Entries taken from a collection
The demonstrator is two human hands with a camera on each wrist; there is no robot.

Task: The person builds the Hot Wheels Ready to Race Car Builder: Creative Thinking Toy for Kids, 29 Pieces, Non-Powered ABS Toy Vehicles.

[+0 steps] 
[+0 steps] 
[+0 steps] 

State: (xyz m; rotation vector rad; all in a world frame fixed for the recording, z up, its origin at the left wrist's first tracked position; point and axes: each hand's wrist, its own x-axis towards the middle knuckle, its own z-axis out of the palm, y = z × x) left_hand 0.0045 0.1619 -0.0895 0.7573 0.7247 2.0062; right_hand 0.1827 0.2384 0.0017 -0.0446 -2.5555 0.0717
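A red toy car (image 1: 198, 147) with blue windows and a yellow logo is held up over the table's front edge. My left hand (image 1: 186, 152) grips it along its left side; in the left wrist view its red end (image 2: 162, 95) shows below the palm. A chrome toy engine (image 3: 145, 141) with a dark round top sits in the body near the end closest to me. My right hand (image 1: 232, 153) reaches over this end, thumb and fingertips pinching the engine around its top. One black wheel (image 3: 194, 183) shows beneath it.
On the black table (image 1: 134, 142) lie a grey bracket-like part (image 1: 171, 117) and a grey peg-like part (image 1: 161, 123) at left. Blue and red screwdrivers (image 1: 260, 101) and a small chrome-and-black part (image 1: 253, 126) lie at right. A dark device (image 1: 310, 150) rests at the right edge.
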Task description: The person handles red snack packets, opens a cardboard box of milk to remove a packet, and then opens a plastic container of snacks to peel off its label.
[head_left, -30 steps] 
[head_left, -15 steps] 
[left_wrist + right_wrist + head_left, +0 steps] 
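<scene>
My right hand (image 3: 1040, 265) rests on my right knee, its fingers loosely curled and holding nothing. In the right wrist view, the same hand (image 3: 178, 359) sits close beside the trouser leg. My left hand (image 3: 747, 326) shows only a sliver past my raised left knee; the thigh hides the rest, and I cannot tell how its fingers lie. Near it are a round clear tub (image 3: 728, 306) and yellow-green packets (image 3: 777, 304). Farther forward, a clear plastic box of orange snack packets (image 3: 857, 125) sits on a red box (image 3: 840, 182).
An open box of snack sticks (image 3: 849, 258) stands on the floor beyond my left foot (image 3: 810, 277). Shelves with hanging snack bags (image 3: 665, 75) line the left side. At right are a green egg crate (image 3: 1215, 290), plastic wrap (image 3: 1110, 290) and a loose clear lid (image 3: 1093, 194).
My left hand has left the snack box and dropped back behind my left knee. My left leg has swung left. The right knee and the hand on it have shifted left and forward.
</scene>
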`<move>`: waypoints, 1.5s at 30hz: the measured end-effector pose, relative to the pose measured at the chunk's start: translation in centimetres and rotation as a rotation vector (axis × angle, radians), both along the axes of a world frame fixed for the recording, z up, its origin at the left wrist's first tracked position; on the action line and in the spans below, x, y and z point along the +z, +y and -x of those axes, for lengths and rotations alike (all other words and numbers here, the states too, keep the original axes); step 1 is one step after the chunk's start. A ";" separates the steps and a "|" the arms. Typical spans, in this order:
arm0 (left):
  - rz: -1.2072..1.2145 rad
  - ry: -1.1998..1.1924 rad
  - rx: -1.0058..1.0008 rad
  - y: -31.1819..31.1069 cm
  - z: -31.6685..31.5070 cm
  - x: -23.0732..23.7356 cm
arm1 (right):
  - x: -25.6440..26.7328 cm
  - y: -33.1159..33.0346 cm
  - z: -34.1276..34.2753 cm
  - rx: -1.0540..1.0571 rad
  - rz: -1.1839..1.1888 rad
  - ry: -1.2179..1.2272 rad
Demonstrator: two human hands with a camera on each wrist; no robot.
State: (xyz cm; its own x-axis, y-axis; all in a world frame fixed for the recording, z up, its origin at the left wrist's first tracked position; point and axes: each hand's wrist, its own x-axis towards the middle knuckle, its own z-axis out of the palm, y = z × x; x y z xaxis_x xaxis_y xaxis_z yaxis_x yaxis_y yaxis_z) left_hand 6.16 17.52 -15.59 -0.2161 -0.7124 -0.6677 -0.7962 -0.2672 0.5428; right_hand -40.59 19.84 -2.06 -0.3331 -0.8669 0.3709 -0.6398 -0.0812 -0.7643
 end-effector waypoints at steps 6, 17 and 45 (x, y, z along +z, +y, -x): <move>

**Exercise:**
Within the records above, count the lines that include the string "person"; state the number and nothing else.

**Solution:**
2